__ACTION ITEM__:
Every line below that has the string "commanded" needs to be copied.

__TASK INPUTS__:
━━━━━━
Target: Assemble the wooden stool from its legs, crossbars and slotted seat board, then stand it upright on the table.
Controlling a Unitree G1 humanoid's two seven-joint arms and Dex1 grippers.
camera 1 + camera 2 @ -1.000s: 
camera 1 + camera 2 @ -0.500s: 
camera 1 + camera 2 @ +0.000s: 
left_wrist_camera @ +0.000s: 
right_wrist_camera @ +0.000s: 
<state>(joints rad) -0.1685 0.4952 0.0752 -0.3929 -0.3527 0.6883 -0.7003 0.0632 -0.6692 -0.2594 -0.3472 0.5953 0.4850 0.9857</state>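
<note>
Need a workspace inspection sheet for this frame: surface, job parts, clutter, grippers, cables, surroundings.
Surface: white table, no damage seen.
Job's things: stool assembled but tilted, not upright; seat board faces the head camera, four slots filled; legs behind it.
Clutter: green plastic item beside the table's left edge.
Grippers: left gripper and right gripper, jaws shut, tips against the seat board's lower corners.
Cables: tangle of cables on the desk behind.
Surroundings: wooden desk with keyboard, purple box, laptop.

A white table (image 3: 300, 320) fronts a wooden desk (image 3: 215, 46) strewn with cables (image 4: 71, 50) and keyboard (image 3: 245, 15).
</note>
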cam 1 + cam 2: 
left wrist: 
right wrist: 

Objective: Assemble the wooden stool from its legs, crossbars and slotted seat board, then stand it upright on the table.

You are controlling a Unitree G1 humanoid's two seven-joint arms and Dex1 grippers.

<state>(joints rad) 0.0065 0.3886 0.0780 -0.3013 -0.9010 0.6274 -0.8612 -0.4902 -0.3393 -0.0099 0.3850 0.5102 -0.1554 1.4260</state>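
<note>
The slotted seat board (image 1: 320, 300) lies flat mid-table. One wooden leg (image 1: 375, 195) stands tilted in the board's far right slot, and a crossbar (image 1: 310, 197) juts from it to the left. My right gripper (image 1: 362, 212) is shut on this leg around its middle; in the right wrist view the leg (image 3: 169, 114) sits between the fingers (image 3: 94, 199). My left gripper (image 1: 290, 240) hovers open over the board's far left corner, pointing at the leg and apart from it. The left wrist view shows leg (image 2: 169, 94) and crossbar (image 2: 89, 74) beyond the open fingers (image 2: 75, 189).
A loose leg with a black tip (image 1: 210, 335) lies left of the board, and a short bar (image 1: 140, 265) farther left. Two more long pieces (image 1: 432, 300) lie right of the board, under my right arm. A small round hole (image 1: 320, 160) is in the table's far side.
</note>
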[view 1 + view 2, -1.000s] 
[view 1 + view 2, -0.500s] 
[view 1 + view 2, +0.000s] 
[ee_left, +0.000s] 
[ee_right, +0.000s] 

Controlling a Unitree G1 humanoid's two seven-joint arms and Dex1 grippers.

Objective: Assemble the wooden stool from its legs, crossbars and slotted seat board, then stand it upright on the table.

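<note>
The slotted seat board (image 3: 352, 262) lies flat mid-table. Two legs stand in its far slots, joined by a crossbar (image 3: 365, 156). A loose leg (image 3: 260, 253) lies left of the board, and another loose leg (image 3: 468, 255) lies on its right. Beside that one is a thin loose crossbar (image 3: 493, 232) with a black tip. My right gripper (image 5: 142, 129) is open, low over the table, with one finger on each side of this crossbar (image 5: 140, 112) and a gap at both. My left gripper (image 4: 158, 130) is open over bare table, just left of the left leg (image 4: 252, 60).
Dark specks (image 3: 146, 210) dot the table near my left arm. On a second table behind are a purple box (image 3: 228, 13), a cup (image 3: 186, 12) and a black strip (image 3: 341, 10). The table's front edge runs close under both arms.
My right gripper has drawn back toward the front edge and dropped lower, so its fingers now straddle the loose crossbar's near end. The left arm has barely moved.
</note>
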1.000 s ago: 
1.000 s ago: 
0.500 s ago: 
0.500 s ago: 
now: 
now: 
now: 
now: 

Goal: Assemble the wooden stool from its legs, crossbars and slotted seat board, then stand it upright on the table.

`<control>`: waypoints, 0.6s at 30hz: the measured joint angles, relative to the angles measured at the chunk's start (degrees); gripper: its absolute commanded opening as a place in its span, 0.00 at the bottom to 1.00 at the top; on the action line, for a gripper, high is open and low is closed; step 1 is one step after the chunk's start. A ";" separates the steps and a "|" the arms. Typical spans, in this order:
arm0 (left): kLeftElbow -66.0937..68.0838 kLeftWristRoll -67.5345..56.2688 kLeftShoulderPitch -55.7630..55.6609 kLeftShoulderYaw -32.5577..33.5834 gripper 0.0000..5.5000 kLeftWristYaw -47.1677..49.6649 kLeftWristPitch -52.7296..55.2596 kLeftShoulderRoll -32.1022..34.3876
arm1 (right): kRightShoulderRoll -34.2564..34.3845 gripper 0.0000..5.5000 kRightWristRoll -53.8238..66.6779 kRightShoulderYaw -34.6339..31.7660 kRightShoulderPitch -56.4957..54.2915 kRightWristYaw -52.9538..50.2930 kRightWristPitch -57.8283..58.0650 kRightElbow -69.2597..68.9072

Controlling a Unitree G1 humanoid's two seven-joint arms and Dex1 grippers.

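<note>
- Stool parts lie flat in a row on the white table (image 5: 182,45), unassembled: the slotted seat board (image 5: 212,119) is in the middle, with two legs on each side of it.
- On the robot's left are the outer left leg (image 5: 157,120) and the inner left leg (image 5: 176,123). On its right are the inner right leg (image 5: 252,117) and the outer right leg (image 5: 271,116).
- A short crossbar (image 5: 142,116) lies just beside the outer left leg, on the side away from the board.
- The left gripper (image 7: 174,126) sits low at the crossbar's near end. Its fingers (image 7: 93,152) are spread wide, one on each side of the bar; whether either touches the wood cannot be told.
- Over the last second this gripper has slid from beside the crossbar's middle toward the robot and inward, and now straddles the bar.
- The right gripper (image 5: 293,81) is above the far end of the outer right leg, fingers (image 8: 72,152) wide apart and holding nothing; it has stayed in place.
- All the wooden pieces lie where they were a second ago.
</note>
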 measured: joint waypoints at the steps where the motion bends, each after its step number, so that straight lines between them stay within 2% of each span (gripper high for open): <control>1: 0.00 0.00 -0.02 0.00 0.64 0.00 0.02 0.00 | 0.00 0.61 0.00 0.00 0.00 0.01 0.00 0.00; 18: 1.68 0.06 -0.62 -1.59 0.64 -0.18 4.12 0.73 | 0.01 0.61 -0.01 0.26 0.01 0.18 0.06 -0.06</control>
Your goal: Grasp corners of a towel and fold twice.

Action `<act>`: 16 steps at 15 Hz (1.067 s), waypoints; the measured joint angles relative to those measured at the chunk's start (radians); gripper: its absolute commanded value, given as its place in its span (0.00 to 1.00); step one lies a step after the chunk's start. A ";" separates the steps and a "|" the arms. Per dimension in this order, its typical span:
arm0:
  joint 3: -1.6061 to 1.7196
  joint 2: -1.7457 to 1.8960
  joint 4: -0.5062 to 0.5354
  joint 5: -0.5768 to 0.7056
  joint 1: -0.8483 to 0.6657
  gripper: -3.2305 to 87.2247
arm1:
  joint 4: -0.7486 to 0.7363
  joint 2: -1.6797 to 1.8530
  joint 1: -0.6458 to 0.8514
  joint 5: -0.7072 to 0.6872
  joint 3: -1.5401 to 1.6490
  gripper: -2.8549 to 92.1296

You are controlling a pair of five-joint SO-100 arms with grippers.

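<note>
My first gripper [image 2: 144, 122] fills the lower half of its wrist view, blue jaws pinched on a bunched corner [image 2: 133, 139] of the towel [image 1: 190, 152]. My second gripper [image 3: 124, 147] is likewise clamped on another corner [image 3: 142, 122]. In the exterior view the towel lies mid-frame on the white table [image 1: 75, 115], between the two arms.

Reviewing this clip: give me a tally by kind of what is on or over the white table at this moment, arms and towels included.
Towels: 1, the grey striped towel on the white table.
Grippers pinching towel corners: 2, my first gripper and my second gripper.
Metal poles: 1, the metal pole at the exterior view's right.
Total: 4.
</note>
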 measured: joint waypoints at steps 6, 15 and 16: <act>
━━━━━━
__RESULT FOR THIS EXERCISE__:
`<control>`: waypoints, 0.6s at 30hz: the measured joint angles, relative to the angles measured at the chunk's start (degrees); gripper: its absolute commanded opening as a place in its span, 0.00 at the bottom to 1.00 at the top; on the action line, for a gripper, high is open and low is closed; step 1 is one step after the chunk's start. A ";" separates the steps and a "|" the arms. Typical spans, in this order:
Action `<act>`: 16 steps at 15 Hz (1.067 s), waypoints; the measured joint angles relative to those measured at the chunk's start (radians); gripper: its absolute commanded value, given as its place in its span (0.00 to 1.00); step one lies a step after the chunk's start. A ";" separates the steps and a "|" the arms. Per dimension in this order, its typical span:

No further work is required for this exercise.